Let’s just say nearly everything is pretty darn delicious.  And one of the better parts is that there was a lot of it to go around. The portion sizes are magnificent. Let’s start with the absolute highlight; soup dumplings. This was a repeat from Beijing, but this is a food that is worth repeating. It is very much what it sounds like, a dumpling with soup inside, and it is exquisite.  We went to a world famous restaurant for it, and thankfully with all its locations so can you. For the stateside locations check the website, The soup dumplings were the highlights, but the gyoza, beef noodle soup, even the green onion tasted like it was soaked in pure awesome before hitting our table. 


That meal was certainly the one to beat, but others did not disappoint.  The waffles that we had after our walk along the trail of tea was quite nice. Although the way the service is set up left a bit to be desired. We walked into the restaurant and choose where we want to sit (outside in the covered cabanna). We walk there, sit down and wait… and wait. Finally we have to flag a waitress down, who tells us that we order and pay at the front, so I’m left wondering why the woman at the front let us walk away in the first place. We order the strawberry waffles, but they have no more strawberries so, instead, we opt for the fruit. Still yummy. We also get some kind of mango concoction, the name doesn’t really give much of an idea, but then the woman tells us for the mango extravaganza its a minimum 30 minute wait. This leaves me wondering if they are running up the mountain to go pick mangos. But its a beautiful day and we go for it. 


The waffles were worth the wait, and it turns out it really was just a mango smoothie, but it was quite fresh. But the food is hardly my fondest memory of this restaurant. I enjoyed the bathroom confusion.  To find the restroom, I had to walk upstairs into what was starting to feel like an apartment building. I see two doors with a Kanji sign on them that I assume must be the ‘stalls’. Both were locked so I walk around this corner where I assume more ‘stalls’ should be. Turned out to be an occupied outdoor urinal. To have that make sense, it is literally a urinal tucked into the corner at the end of a hall, where one side overlooks the street and the other side are random doors and a urinal. Well, I back away from the guy using the urinal and wait for a bathroom to open up to no avail.  I see another door with a washing machine, and look in there and see a toilet. As I look around I also see women’s laundry hung around the small room and feel ultra weird, like I just walked into a strangers’ bathroom and used it. When I leave the bathroom, suddenly the entire ground is covered with water and I see someone carrying a bucket to one of the stalls that had been locked while I waited. What happened within the two minutes that I was using that strangers potentially personal bathroom. I leapt over most of the water, made my way back to the restaurant and enjoyed my food, but that was a fun few minutes of utter confusionImage


Random street food also made the food awesome. Like the tapioca that was fresh and hot. Or the weird thing called frog eggs that was actually just some kind of lime gelatin thing. The boiled eggs soaked in some kind of flavoring were very nice, and the cruller served with a fairly giant cup of almond milk. Or just the meal of mountain vegetables. It all started to feel like, I could live there and consume this food for about a year and a half before I would crave something else. 

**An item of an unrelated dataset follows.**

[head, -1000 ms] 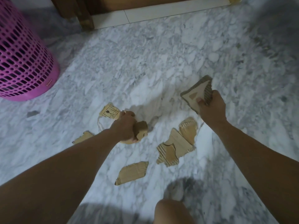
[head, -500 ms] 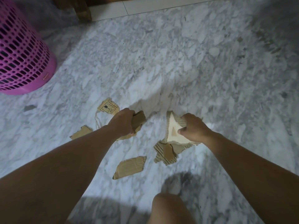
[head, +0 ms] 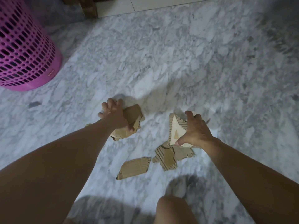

My second favorite food, which was not necessarily second by taste but by how much fun I had eating it was the mango ice.  It is very much what it sounds like, a massive pile of shaved ice, topped with mango chunks in mango syrup and a scoop of mango ice cream. But we got half mango/half strawberry.  The strawberry side was maybe the more laughable side, maybe the whole of Taiwan was going through a strawberry shortage because it was really the shaved ice, with strawberry jam caked on top with possibly one fresh strawberry cut into four pieces.  When the ice was still frozen it was a nice treat, as it started melting, it certainly became easier to eat for my cold sensitive teeth. But looking at it, it started looking sadder and sadder as I realized that I was eating a giant bowl of icy water with strawberry jam stirred in. I had the realization that if I were a child and my mother had served this to me, I would end up asking, ‘Mommy, are we poor? Is that why we are eating water and jam soup while everyone is having ice cream?’ I cracked up, and yet I kept eating because it really was tasty and the only acceptable way to scoop up pretty much an entire spoon of straight jam without being really depressing. 



The soupy jam jokes were awesome, but the bit of Taiwanese soap opera playing on tv was even better. Now it was all in Chinese, so I can’t be sure if the story that Hamish and I made up was correct, but I think we had the gist.  A girl was falling out of the good graces of her father, so he had no choice but to beat her with a sword, and she had no choice, but to cry, stand still, continue being beat, and then be locked out of the same house crying on the doorstep. Naturally we came to the conclusion that the fall out was her inability to be a good spy, which she would set out to do in the next episode.  

The Bad:

 The stinky tofu. First, I should admit that I did not have the heart to try it. I had every intention of trying it before I got there, it was going to be my challenge. I had been warned, but I thought I would be able to accept it. But when I was confronted with just passing the restaurant I almost choked on the smell, before I even knew what it was. That’s when Hamish, my travel partner, pointed out that what I was experiencing was the aroma of the stinky tofu.  The way it was explained to me is probably the most eloquent and honest way to say it. It smells like someone shit in a wok and stir fried it. Walking past it, you think, where is this foul bathroom and how to I escape it. That people actually eat it happily is a mystery on the same level of the disappearance of Atlantis.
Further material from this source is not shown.